Biden announces new science team, elevates office to Cabinet



[ad_1]

WASHINGTON – President-elect Joe Biden on Saturday announced the new members of his science team as well as his plan to elevate the director of the Bureau of Science and Technology Policy to a Cabinet-level post for the first time, a move aimed at emphasize its commitment to science.

“We’re going to lead with science and truth,” Biden said during a speech introducing his new Delaware appointees on Saturday. “We believe in both.”

Biden appointed Eric Lander to the post. Lander, who will require Senate confirmation, is a mathematician and geneticist who helped map the human genome and founded the Broad Institute, a biomedical research center known for his work on CRISPR-Cas9 gene editing technology.

Lander is also a professor of biology at the Massachusetts Institute of Technology and Harvard Medical School and previously served on President Barack Obama’s board of science advisers.

The move to elevate Lander to Cabinet level is a clean break with President Donald Trump who has spent much of his tenure downplaying and questioning health and science experts. The Lander post will fill a vacant seat for nearly two years under Trump.

Biden also announced on Saturday that Dr Alondra Nelson will serve as Deputy Director for Science and Society in the Office of Science and Technology Policy and that Maria Zuber and Frances Arnold will serve as co-chairs of the President’s Council of Advisors on Science and Technology. technology.

Dr Francis Collins will remain director of the National Institutes of Health.

Vice President-elect Kamala Harris, whose mother was a scientist, said she grew up with a core belief in collecting data and making “evidence-based” decisions.

“The science behind climate change is not a hoax. The science behind the virus is not partisan. The same laws apply, the same evidence is true whether you accept it or not,” Harris said.

Biden said his science team will focus on five key areas: the coronavirus pandemic, the economy, the climate crisis, industry technological advancements, and the long-term health of science and technology in the country. .

Biden, who lost a son to cancer, said ending the disease would also be a top priority for his administration and it would be a signing issue for new first lady Dr Jill Biden.

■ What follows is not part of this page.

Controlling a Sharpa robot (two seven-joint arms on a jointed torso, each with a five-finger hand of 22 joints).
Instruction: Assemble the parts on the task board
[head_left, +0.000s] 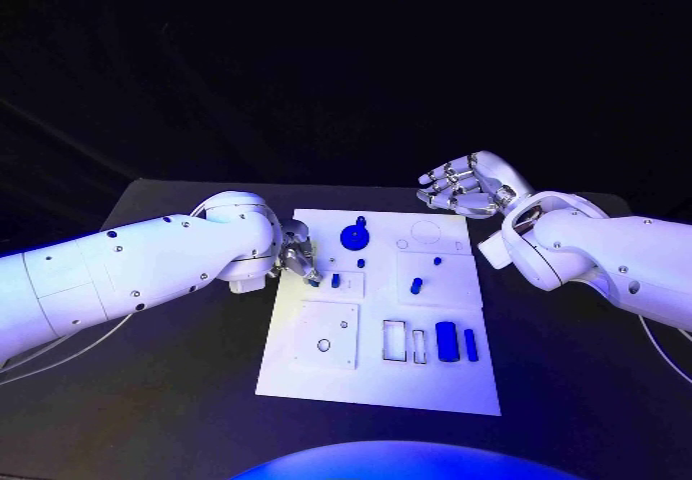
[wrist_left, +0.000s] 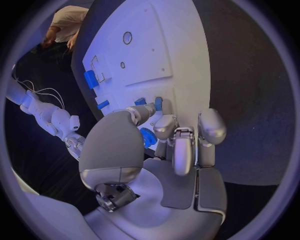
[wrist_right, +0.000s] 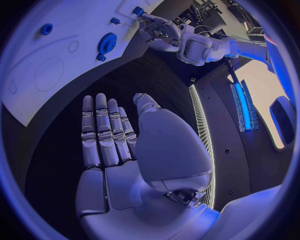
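Left hand (head_left: 296, 252) pinches a small blue part (wrist_left: 148, 137) at the board's (head_left: 378, 380) left edge, right hand (head_left: 464, 185) spread idle beyond the far edge; next we judge seating calls for alignment.

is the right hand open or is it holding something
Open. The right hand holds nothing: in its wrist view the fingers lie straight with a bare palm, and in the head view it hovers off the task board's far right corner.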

“When I announced that I would not run for president in 2015, I said that I had only one regret – that I would not be the president who presided over the end of cancer such as we know him, ”Biden said. “As president, I will do whatever we can to make it happen.”

Ron Klain, Biden’s new White House chief of staff, also announced on Saturday that Biden would sign about a dozen executive orders on inauguration day that will extend the existing hiatus on student loan payments, will join the Accord. Paris and overturn the Muslim travel ban.